All of lore.kernel.org
 help / color / mirror / Atom feed
From: Roman Gushchin <guro@fb.com>
To: Uladzislau Rezki <urezki@gmail.com>
Cc: Andrew Morton <akpm@linux-foundation.org>,
	Michal Hocko <mhocko@suse.com>,
	Matthew Wilcox <willy@infradead.org>,
	"linux-mm@kvack.org" <linux-mm@kvack.org>,
	LKML <linux-kernel@vger.kernel.org>,
	Thomas Garnier <thgarnie@google.com>,
	Oleksiy Avramchenko <oleksiy.avramchenko@sonymobile.com>,
	Steven Rostedt <rostedt@goodmis.org>,
	Joel Fernandes <joelaf@google.com>,
	Thomas Gleixner <tglx@linutronix.de>, Ingo Molnar <mingo@elte.hu>,
	Tejun Heo <tj@kernel.org>
Subject: Re: [RESEND PATCH 1/3] mm/vmap: keep track of free blocks for vmap allocation
Date: Thu, 4 Apr 2019 16:52:45 +0000	[thread overview]

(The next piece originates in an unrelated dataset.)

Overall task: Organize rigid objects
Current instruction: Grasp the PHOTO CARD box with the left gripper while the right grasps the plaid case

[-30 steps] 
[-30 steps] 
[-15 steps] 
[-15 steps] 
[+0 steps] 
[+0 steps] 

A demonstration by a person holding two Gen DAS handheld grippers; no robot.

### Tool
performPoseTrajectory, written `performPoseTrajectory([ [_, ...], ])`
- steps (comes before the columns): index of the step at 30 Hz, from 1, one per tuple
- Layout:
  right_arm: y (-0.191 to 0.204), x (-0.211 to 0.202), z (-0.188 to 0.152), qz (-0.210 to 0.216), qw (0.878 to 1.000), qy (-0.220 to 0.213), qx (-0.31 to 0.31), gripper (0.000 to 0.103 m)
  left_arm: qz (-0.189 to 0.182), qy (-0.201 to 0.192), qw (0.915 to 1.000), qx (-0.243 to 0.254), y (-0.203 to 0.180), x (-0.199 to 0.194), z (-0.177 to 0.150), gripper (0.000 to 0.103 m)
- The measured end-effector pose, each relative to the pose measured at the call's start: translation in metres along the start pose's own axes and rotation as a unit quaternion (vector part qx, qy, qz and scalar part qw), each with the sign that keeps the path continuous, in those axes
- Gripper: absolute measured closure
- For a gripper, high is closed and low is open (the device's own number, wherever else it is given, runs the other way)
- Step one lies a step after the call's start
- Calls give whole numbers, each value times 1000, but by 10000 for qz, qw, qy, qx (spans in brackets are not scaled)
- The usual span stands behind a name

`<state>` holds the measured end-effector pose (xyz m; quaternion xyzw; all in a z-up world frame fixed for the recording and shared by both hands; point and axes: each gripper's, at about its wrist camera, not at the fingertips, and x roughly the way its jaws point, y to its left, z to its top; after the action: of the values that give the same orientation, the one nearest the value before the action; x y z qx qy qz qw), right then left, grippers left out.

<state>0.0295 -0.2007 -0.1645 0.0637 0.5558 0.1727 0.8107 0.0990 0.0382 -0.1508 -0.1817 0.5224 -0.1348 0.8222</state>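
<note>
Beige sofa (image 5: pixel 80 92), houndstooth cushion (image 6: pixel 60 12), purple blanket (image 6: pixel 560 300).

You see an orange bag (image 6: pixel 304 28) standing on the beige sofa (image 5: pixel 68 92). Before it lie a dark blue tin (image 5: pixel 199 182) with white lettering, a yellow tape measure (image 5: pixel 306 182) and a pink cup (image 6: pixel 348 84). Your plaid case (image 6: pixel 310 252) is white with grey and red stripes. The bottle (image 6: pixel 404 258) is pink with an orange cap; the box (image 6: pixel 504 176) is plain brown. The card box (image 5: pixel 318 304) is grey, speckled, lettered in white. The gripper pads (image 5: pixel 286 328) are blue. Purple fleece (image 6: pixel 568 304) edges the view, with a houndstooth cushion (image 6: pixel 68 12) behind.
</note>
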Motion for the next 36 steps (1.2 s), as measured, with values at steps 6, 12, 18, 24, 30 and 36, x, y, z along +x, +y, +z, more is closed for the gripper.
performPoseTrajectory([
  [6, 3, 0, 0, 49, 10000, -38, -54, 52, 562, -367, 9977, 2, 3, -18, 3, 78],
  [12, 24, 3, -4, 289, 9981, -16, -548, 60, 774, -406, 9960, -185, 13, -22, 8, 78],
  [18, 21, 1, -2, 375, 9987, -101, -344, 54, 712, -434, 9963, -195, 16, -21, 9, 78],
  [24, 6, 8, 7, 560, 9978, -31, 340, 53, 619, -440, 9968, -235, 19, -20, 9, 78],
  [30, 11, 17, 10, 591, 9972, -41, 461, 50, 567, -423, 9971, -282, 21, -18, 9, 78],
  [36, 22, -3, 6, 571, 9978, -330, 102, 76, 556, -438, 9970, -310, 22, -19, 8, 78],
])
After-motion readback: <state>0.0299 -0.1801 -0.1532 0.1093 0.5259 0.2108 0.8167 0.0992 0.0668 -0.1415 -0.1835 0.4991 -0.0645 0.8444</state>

Message-ID: <20190404165240.GA9713@tower.DHCP.thefacebook.com> (raw)
In-Reply-To: <20190404154320.pf3lkwm5zcblvsfv@pc636>

On Thu, Apr 04, 2019 at 05:43:20PM +0200, Uladzislau Rezki wrote:
> Hello, Roman!
> 
> > 
> > The patch looks really good to me! I've tried hard, but didn't find
> > any serious issues/bugs. Some small nits below.
> > 
> > Thank you for working on it!
> > 
> I try my best, thank you for your review!
> 
> > BTW, when sending a new iteration, please use "[PATCH vX]" subject prefix,
> > e.g. [PATCH v3 1/3] mm/vmap: keep track of free blocks for vmap allocation".

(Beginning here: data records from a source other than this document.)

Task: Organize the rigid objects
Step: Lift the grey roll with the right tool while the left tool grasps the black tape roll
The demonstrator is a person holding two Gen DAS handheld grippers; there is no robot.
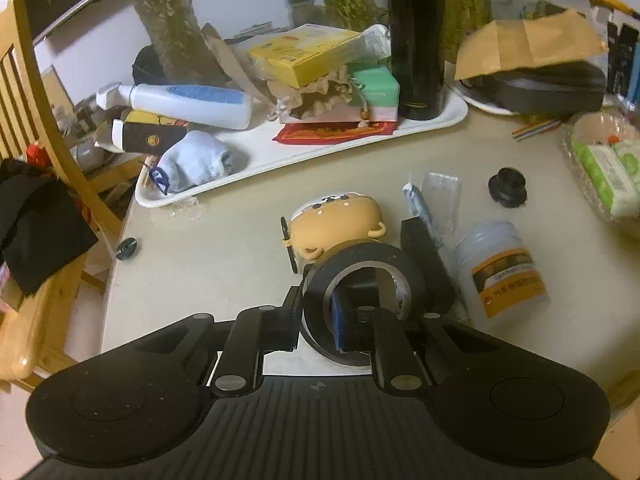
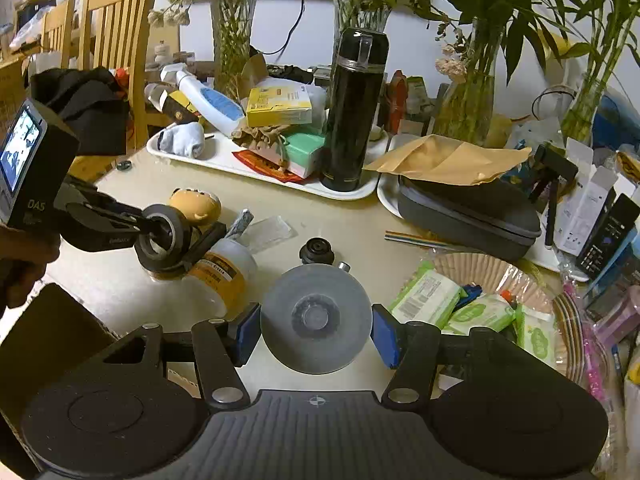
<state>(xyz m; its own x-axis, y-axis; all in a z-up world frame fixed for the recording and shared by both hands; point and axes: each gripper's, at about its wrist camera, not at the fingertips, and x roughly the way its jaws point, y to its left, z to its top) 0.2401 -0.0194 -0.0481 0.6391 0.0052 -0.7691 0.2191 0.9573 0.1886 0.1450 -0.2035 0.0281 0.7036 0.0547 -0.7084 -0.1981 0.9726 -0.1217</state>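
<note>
Black tape roll [image 1: 362, 300], clamped on its wall by the left gripper [image 1: 352, 312]: one blue-padded finger [image 1: 340, 320] inside the core, the other outside against the left rim. Held tilted just above the worktop [image 1: 208, 264], open core facing the camera. Just beyond the fingers, a tan cartoon-figure case [image 1: 340, 220] lying on its side; to the right of the fingers, a white jar with an orange label [image 1: 502, 268], also on its side and near the roll. Farther ahead and right, a small black knob [image 1: 507, 187]. Well ahead, a white tray [image 1: 400, 136] carrying a tall black flask [image 1: 418, 40], a yellow box [image 1: 308, 54], a white-and-blue bottle [image 1: 180, 100] and a balled pale sock [image 1: 196, 166].

Grey suction-cup disc [image 2: 316, 317] seen between the fingers of the right gripper [image 2: 316, 332], blue pads [image 2: 246, 332] spread apart with a slim gap at each side of the disc, not gripping. Just beyond the disc, the same black knob [image 2: 317, 250]. To the right of the fingers, a basket [image 2: 568, 320] of green-and-white wipe packets [image 2: 426, 298]. To the left, the left gripper [image 2: 160, 236] with the tape roll [image 2: 162, 238].
</note>
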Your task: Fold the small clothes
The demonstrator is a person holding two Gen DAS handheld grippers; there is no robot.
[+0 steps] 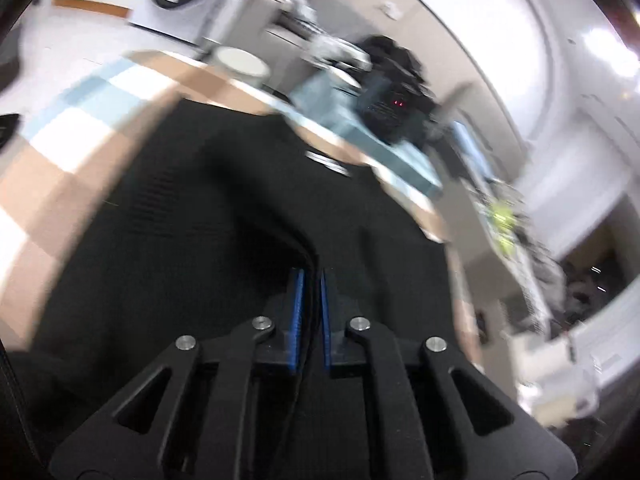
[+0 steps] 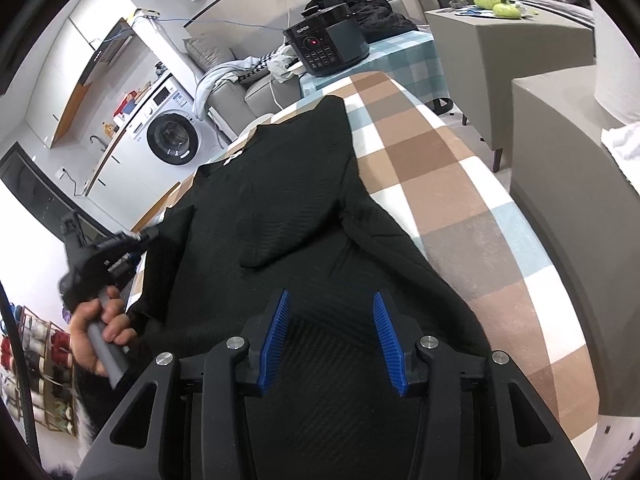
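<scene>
On the checked tablecloth (image 2: 448, 184) a black knitted top (image 2: 288, 200) was laid flat, its long axis running away from both cameras toward the neckline, where a small white label (image 2: 233, 157) could be seen. One sleeve had already been folded across the body; the rest of the fold was judged not yet done.

In the left wrist view, blurred throughout, the left gripper (image 1: 313, 280) was seen low over the near part of the garment, its blue pads drawn almost together on a dark ridge of fabric that rose between them, so it was judged to be clenched on the top. In the right wrist view the right gripper (image 2: 330, 300) was held above the near hem with its jaws parted and nothing between the pads; the cloth lay just below and ahead of it. The left hand (image 2: 96, 332) was seen at the garment's left edge, so that side was judged the nearer to be carried across the long axis.

The knit was ribbed, matt and limp, likely to drape and slide rather than hold a crease. The tablecloth was patterned in brown, white and pale blue squares. Beyond it stood a dark, glossy, round cooker (image 2: 326, 46) and a white washing machine (image 2: 170, 136).
</scene>
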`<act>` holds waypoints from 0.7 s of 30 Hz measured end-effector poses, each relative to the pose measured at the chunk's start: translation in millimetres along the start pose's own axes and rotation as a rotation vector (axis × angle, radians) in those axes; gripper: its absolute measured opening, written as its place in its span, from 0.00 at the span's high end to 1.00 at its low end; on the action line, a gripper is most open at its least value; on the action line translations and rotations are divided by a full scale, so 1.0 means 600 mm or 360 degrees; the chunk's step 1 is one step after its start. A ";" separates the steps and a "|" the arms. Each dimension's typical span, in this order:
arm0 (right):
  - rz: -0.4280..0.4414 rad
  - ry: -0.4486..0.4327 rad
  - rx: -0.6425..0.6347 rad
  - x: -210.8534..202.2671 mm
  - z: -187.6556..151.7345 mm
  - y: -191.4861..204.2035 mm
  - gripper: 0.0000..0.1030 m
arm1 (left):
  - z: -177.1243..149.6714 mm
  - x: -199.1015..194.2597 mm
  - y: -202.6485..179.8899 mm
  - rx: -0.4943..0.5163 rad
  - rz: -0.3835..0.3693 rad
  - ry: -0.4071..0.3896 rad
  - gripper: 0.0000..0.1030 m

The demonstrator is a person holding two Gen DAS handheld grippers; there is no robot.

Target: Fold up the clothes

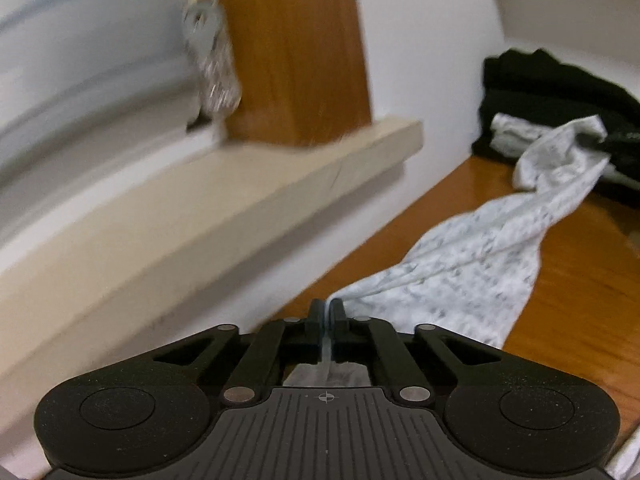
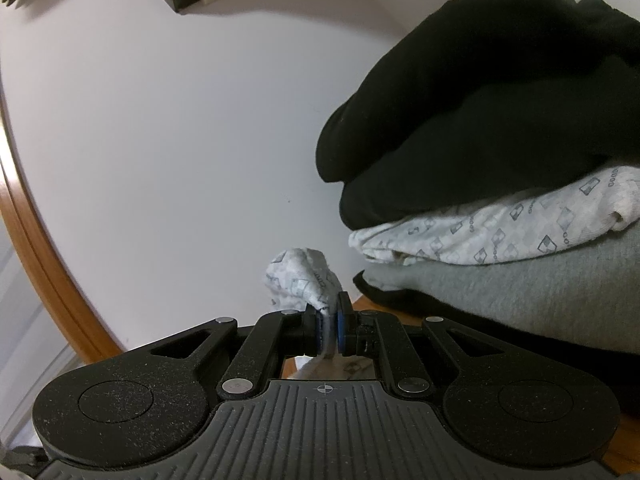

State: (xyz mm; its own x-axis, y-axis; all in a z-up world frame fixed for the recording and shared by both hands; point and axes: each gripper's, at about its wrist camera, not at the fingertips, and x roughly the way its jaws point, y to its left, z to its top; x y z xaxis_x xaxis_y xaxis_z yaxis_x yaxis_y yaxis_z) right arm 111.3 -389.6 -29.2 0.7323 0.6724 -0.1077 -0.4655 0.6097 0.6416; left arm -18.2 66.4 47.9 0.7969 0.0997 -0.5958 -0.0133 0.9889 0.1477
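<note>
Both grippers clamp one white patterned garment [image 1: 472, 264]. In the left wrist view the left gripper [image 1: 327, 312] pinches an edge at bottom centre, and the cloth stretches to the upper right across the wooden tabletop [image 1: 568, 280]. In the right wrist view the right gripper [image 2: 329, 320] pinches a bunched corner at lower centre. This looks like spreading before a fold; next, pull it taut. The windowsill [image 1: 224, 204] crowds the left, the stack of folded clothes [image 2: 500, 160] the right.

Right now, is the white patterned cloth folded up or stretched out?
Stretched out, not folded: the white patterned cloth runs twisted across the wooden table from the left tool.
</note>
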 end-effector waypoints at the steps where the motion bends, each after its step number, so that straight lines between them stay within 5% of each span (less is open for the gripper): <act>1: -0.0001 -0.0001 0.0000 0.000 0.001 0.000 0.90 | -0.006 0.000 0.005 -0.0012 0.0007 0.0006 0.87; 11: -0.0001 -0.0005 0.0000 0.000 0.001 0.001 0.89 | -0.075 -0.117 0.093 -0.0110 0.0245 -0.0136 0.82; 21: -0.0008 -0.0008 0.0004 -0.001 0.002 0.001 0.89 | -0.130 -0.173 0.047 -0.0023 0.0050 -0.0054 0.82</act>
State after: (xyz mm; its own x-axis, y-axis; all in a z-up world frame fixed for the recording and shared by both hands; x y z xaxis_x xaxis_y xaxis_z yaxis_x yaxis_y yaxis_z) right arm 111.1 -390.1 -28.1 0.7370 0.6674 -0.1072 -0.4607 0.6120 0.6428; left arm -148.6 92.5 52.3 0.8161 0.1271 -0.5638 -0.0470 0.9869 0.1545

> > RESEND usually means that you're sending the same version, e.g. when
> > you need cc more people.
> > 
> Thank you for the clarification. I will fix that next time.
> 
> > 
> > On Tue, Apr 02, 2019 at 06:25:29PM +0200, Uladzislau Rezki (Sony) wrote:
> > > Currently an allocation of the new vmap area is done over busy
> > > list iteration(complexity O(n)) until a suitable hole is found
> > > between two busy areas. Therefore each new allocation causes
> > > the list being grown. Due to over fragmented list and different
> > > permissive parameters an allocation can take a long time. For
> > > example on embedded devices it is milliseconds.
> > > 
> > > This patch organizes the KVA memory layout into free areas of the
> > > 1-ULONG_MAX range. It uses an augment red-black tree that keeps
> > > blocks sorted by their offsets in pair with linked list keeping
> > > the free space in order of increasing addresses.
> > > 
> > > Each vmap_area object contains the "subtree_max_size" that reflects
> > > a maximum available free block in its left or right sub-tree. Thus,
> > > that allows to take a decision and traversal toward the block that
> > > will fit and will have the lowest start address, i.e. sequential
> > > allocation.
> > 
> > I'd add here that an augmented red-black tree is used, and nodes
> > are augmented with the size of the maximum available free block.
> > 
> Will add.
> 
> > > 
> > > Allocation: to allocate a new block a search is done over the
> > > tree until a suitable lowest(left most) block is large enough
> > > to encompass: the requested size, alignment and vstart point.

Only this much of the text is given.